Could you return all of the data exactly as given?

____________

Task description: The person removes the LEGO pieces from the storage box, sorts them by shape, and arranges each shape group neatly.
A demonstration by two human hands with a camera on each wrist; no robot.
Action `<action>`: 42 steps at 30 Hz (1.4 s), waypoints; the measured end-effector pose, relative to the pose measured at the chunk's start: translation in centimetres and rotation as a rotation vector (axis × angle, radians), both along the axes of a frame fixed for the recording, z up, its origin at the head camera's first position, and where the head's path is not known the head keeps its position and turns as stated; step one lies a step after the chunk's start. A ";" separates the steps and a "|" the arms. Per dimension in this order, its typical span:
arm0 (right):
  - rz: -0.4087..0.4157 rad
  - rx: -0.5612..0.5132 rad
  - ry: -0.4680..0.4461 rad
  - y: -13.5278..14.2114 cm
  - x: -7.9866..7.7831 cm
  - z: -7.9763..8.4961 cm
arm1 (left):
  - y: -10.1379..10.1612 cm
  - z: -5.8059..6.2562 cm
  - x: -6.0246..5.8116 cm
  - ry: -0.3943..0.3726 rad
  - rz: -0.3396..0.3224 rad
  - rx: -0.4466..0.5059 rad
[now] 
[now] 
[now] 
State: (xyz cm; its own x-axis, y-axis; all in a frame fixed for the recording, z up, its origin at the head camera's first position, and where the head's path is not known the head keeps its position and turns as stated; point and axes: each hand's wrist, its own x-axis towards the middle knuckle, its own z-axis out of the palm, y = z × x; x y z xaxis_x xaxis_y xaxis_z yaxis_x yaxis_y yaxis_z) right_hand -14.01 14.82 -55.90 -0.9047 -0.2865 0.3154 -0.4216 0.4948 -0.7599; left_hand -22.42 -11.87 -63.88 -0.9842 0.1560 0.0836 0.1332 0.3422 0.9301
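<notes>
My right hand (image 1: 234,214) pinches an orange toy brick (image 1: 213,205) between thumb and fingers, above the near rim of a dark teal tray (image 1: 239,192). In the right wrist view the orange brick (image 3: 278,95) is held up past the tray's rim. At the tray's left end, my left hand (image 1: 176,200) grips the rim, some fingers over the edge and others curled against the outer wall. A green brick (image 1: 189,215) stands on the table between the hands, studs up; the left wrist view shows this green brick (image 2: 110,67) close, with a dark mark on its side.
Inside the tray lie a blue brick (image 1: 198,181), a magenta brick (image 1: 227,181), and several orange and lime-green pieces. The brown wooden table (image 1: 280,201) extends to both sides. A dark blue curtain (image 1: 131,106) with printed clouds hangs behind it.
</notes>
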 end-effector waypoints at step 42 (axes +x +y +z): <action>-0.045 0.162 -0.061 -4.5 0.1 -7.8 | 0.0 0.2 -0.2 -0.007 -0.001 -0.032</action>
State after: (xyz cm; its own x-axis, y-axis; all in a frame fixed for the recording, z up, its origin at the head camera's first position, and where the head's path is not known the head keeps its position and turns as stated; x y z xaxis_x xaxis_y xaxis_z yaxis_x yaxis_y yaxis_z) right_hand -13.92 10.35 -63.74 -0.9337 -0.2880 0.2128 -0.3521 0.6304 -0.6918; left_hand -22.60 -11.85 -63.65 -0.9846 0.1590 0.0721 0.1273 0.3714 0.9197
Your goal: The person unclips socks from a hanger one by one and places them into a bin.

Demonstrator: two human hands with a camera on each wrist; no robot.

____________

# Response to the exercise
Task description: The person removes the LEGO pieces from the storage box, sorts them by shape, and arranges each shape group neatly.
A demonstration by two human hands with a camera on each wrist; no robot.
Action `<action>`: 42 steps at 30 Hz (1.4 s), waypoints; the measured end-effector pose, relative to the pose measured at the chunk's start: translation in centimetres and rotation as a rotation vector (axis × angle, radians), both along the axes of a frame fixed for the recording, z up, its origin at the head camera's first position, and where the head's path is not known the head keeps its position and turns as stated; step one lies a step after the chunk's start. A ";" separates the steps and a "|" the arms. Per dimension in this order, its typical span:
arm0 (right):
  - rz: -0.4087..0.4157 rad
  - rx: -0.5612..0.5132 rad
  - ry: -0.4680..0.4461 rad
  - y: -13.5278..14.2114 cm
  - x: -7.9866..7.7831 cm
  - z: -7.9763..8.4961 cm
arm1 (left):
  - y: -10.1379..10.1612 cm
  - z: -5.8059..6.2562 cm
  - x: -6.0246..5.8116 cm
  - ry: -0.3943..0.3726 rad
  - rz: -0.3396..0.3224 rad
  - rx: -0.4466..0.5059 rad
[now] 
[now] 
[now] 
State: (xyz cm; its own x-axis, y-axis; all in a frame fixed for the recording, z up, its origin at the head camera's first position, and where the head's path is not known the head keeps its position and turns as stated; point and axes: each hand's wrist, its own x-axis towards the middle knuckle, its own z-axis out of the palm, y = z × x; x y z xaxis_x xaxis_y xaxis_z yaxis_x yaxis_y yaxis_z) right_hand -14.01 14.82 -55.90 -0.9047 -0.2865 0.3154 -0.4216 0.4948 -0.7599; left_hand -22.42 -11.87 -63.88 -0.9842 0.1560 0.0836 0.1332 0.3422 0.9301
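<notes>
My right hand (image 1: 234,214) pinches an orange toy brick (image 1: 213,205) between thumb and fingers, above the near rim of a dark teal tray (image 1: 239,192). In the right wrist view the orange brick (image 3: 278,95) is held up past the tray's rim. At the tray's left end, my left hand (image 1: 176,200) grips the rim, some fingers over the edge and others curled against the outer wall. A green brick (image 1: 189,215) stands on the table between the hands, studs up; the left wrist view shows this green brick (image 2: 110,67) close, with a dark mark on its side.
Inside the tray lie a blue brick (image 1: 198,181), a magenta brick (image 1: 227,181), and several orange and lime-green pieces. The brown wooden table (image 1: 280,201) extends to both sides. A dark blue curtain (image 1: 131,106) with printed clouds hangs behind it.
</notes>
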 end-effector waypoints at step 42 (axes +x +y +z): <action>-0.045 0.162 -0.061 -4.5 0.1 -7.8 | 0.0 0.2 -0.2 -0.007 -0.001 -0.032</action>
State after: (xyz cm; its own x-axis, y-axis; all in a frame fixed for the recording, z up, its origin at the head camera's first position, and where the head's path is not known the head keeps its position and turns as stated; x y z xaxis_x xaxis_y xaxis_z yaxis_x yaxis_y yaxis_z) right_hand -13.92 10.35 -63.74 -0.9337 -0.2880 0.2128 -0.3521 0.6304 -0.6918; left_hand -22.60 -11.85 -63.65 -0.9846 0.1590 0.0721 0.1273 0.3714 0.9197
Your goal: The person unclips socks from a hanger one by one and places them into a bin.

Demonstrator: two human hands with a camera on each wrist; no robot.

No other output is expected for this exercise.